Information supplied:
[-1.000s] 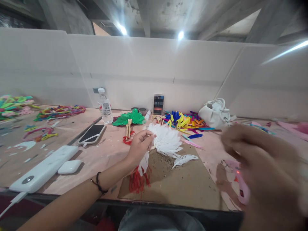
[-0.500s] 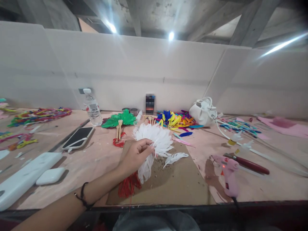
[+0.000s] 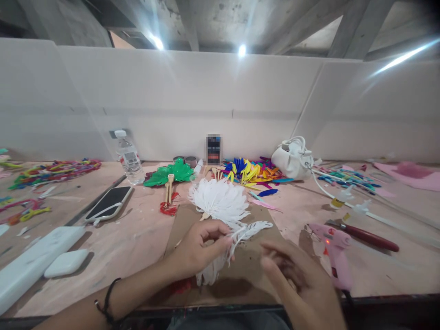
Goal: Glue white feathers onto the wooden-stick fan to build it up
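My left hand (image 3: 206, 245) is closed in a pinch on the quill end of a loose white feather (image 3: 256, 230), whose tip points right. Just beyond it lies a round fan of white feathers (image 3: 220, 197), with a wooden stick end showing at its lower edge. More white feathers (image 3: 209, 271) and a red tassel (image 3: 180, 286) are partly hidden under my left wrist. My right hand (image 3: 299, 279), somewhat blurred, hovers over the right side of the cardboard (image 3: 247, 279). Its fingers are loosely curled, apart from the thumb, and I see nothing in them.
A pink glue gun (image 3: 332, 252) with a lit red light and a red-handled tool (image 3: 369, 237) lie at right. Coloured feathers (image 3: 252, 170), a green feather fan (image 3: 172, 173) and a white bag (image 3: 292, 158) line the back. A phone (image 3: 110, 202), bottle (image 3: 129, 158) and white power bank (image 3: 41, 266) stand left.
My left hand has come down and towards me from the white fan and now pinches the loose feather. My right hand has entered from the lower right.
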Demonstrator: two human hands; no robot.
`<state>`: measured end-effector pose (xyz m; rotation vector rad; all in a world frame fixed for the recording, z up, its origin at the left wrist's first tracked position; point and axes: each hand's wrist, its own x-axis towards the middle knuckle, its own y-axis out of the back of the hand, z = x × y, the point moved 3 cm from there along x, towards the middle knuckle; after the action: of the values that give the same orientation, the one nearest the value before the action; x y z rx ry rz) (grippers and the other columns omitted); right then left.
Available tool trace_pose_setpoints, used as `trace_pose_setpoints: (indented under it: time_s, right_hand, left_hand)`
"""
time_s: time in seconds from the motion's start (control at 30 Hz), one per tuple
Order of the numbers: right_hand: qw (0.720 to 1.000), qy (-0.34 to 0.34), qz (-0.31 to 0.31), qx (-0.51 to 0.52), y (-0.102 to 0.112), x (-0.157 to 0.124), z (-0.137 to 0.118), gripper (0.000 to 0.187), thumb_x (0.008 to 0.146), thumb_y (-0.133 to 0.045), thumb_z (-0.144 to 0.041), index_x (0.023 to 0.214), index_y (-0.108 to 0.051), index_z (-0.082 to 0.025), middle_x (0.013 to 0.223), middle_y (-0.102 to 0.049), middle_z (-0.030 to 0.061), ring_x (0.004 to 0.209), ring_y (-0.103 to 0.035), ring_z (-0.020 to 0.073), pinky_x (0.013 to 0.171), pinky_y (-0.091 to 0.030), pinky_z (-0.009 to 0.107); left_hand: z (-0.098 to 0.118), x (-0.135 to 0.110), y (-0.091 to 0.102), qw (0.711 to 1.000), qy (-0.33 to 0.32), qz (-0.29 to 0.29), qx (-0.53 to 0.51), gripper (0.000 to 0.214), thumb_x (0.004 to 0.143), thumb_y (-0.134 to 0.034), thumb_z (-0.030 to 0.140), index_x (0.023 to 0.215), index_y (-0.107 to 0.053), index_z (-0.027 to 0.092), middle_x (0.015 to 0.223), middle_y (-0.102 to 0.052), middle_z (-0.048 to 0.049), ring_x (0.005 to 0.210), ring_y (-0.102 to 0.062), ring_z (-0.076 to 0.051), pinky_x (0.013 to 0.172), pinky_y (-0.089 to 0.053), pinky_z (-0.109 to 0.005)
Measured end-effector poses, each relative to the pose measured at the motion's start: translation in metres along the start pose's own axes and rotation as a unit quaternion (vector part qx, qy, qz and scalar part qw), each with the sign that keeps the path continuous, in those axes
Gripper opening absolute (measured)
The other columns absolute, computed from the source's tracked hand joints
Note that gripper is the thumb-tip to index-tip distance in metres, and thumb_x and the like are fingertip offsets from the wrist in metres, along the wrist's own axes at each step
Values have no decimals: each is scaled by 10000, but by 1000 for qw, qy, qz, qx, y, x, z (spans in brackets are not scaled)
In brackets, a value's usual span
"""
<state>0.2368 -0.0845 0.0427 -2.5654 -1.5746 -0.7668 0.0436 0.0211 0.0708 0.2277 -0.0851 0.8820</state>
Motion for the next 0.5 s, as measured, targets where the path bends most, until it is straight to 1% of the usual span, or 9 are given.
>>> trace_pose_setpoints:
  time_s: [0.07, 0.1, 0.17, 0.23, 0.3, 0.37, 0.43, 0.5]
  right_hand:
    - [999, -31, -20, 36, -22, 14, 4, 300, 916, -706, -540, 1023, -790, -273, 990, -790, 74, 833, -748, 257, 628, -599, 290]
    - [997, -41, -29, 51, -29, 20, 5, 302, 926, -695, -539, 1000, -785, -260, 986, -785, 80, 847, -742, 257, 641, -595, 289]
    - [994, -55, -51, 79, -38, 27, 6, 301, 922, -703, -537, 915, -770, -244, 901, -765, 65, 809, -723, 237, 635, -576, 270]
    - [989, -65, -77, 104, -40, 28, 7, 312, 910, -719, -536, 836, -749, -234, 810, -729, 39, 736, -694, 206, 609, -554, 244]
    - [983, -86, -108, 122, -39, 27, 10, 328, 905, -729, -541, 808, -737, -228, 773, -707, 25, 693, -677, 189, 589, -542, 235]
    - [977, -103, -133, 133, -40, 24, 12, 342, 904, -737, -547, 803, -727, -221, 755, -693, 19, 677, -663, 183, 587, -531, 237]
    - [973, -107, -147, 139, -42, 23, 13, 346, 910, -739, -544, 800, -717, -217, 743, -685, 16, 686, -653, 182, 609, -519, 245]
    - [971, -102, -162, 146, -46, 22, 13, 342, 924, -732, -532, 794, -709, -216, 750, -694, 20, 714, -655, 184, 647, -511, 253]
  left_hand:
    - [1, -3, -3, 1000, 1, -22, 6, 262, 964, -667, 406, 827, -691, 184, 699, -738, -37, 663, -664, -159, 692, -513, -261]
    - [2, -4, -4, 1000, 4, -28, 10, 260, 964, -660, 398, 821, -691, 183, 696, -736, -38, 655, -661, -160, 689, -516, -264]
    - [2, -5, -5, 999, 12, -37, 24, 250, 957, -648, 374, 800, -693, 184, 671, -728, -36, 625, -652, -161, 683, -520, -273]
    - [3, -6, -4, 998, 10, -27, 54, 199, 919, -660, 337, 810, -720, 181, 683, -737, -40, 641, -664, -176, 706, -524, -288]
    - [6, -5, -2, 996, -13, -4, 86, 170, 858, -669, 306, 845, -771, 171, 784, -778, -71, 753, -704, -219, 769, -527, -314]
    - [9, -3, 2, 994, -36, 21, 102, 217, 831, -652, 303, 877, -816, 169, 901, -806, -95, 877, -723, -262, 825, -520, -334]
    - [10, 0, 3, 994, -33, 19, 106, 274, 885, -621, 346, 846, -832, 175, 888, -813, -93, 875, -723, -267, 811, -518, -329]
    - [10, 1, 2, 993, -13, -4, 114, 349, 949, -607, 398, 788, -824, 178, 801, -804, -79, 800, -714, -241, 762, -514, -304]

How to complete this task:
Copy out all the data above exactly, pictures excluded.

Response to this task:
[-1.000s] 
[-0.500s] 
[+0.000s] 
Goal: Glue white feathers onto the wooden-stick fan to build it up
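My left hand (image 3: 206, 245) is closed in a pinch on the quill end of a loose white feather (image 3: 256, 230), whose tip points right. Just beyond it lies a round fan of white feathers (image 3: 220, 197), with a wooden stick end showing at its lower edge. More white feathers (image 3: 209, 271) and a red tassel (image 3: 180, 286) are partly hidden under my left wrist. My right hand (image 3: 299, 279), somewhat blurred, hovers over the right side of the cardboard (image 3: 247, 279). Its fingers are loosely curled, apart from the thumb, and I see nothing in them.
A pink glue gun (image 3: 332, 252) with a lit red light and a red-handled tool (image 3: 369, 237) lie at right. Coloured feathers (image 3: 252, 170), a green feather fan (image 3: 172, 173) and a white bag (image 3: 292, 158) line the back. A phone (image 3: 110, 202), bottle (image 3: 129, 158) and white power bank (image 3: 41, 266) stand left.
My left hand has come down and towards me from the white fan and now pinches the loose feather. My right hand has entered from the lower right.
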Demonstrator: two human hands; no robot.
`<state>`: measured end-effector pose (xyz m; rotation vector rad; all in a world frame fixed for the recording, z up, its origin at the left wrist's first tracked position; point and axes: each hand's wrist, its own x-axis towards the middle knuckle, its own y-axis out of the back of the hand, z = x × y, the point moved 3 cm from there along x, towards the middle knuckle; after the action: of the values that give the same orientation, the one nearest the value before the action; x y z rx ry rz) (grippers and the other columns omitted); right then left.
Available tool trace_pose_setpoints, used as `trace_pose_setpoints: (indented under it: time_s, right_hand, left_hand)`
"""
time_s: time in seconds from the motion's start (control at 30 Hz), one per tuple
Order of the numbers: right_hand: qw (0.720 to 1.000), qy (-0.34 to 0.34), qz (-0.31 to 0.31), qx (-0.51 to 0.52), y (-0.102 to 0.112), x (-0.157 to 0.124), z (-0.137 to 0.118), gripper (0.000 to 0.187), thumb_x (0.008 to 0.146), thumb_y (-0.133 to 0.045), thumb_z (-0.144 to 0.041), index_x (0.023 to 0.214), index_y (-0.108 to 0.051), index_z (-0.082 to 0.025), middle_x (0.013 to 0.223), middle_y (-0.102 to 0.049), middle_z (-0.030 to 0.061), ring_x (0.004 to 0.209), ring_y (-0.103 to 0.035), ring_z (-0.020 to 0.073), pinky_x (0.013 to 0.171), pinky_y (-0.091 to 0.030), pinky_z (-0.009 to 0.107); left_hand: z (-0.098 to 0.118), x (-0.135 to 0.110), y (-0.091 to 0.102), qw (0.711 to 1.000), qy (-0.33 to 0.32), qz (-0.29 to 0.29), qx (-0.53 to 0.51), gripper (0.000 to 0.214), thumb_x (0.004 to 0.143), thumb_y (-0.134 to 0.034), thumb_z (-0.030 to 0.140), index_x (0.023 to 0.215), index_y (-0.107 to 0.053), index_z (-0.027 to 0.092), middle_x (0.015 to 0.223), middle_y (-0.102 to 0.052), middle_z (-0.048 to 0.049), ring_x (0.005 to 0.210), ring_y (-0.102 to 0.062), ring_z (-0.076 to 0.051), pinky_x (0.013 to 0.172), pinky_y (-0.089 to 0.053), pinky_z (-0.109 to 0.005)
Measured end-effector poses, each relative to the pose measured at the motion's start: translation in metres along the start pose's own axes and rotation as a unit quaternion (vector part qx, qy, qz and scalar part qw), each with the sign that keeps the path continuous, in those axes
Gripper opening absolute (measured)
The other columns absolute, computed from the source's tracked hand joints
Note that gripper is the thumb-tip to index-tip distance in metres, and thumb_x and the like are fingertip offsets from the wrist in metres, along the wrist's own axes at each step
Values have no decimals: each is scaled by 10000, but by 1000 for qw, qy, qz, qx, y, x, z (spans in brackets are not scaled)
In brackets, a value's usual span
"""
<state>0.2368 -0.0845 0.0427 -2.5654 -1.5746 -0.7668 0.0436 0.0211 0.0708 0.2277 -0.0851 0.8820</state>
Motion for the next 0.5 s, as measured, targets where the path bends most, until it is straight to 1% of the usual span, or 9 are given.
>>> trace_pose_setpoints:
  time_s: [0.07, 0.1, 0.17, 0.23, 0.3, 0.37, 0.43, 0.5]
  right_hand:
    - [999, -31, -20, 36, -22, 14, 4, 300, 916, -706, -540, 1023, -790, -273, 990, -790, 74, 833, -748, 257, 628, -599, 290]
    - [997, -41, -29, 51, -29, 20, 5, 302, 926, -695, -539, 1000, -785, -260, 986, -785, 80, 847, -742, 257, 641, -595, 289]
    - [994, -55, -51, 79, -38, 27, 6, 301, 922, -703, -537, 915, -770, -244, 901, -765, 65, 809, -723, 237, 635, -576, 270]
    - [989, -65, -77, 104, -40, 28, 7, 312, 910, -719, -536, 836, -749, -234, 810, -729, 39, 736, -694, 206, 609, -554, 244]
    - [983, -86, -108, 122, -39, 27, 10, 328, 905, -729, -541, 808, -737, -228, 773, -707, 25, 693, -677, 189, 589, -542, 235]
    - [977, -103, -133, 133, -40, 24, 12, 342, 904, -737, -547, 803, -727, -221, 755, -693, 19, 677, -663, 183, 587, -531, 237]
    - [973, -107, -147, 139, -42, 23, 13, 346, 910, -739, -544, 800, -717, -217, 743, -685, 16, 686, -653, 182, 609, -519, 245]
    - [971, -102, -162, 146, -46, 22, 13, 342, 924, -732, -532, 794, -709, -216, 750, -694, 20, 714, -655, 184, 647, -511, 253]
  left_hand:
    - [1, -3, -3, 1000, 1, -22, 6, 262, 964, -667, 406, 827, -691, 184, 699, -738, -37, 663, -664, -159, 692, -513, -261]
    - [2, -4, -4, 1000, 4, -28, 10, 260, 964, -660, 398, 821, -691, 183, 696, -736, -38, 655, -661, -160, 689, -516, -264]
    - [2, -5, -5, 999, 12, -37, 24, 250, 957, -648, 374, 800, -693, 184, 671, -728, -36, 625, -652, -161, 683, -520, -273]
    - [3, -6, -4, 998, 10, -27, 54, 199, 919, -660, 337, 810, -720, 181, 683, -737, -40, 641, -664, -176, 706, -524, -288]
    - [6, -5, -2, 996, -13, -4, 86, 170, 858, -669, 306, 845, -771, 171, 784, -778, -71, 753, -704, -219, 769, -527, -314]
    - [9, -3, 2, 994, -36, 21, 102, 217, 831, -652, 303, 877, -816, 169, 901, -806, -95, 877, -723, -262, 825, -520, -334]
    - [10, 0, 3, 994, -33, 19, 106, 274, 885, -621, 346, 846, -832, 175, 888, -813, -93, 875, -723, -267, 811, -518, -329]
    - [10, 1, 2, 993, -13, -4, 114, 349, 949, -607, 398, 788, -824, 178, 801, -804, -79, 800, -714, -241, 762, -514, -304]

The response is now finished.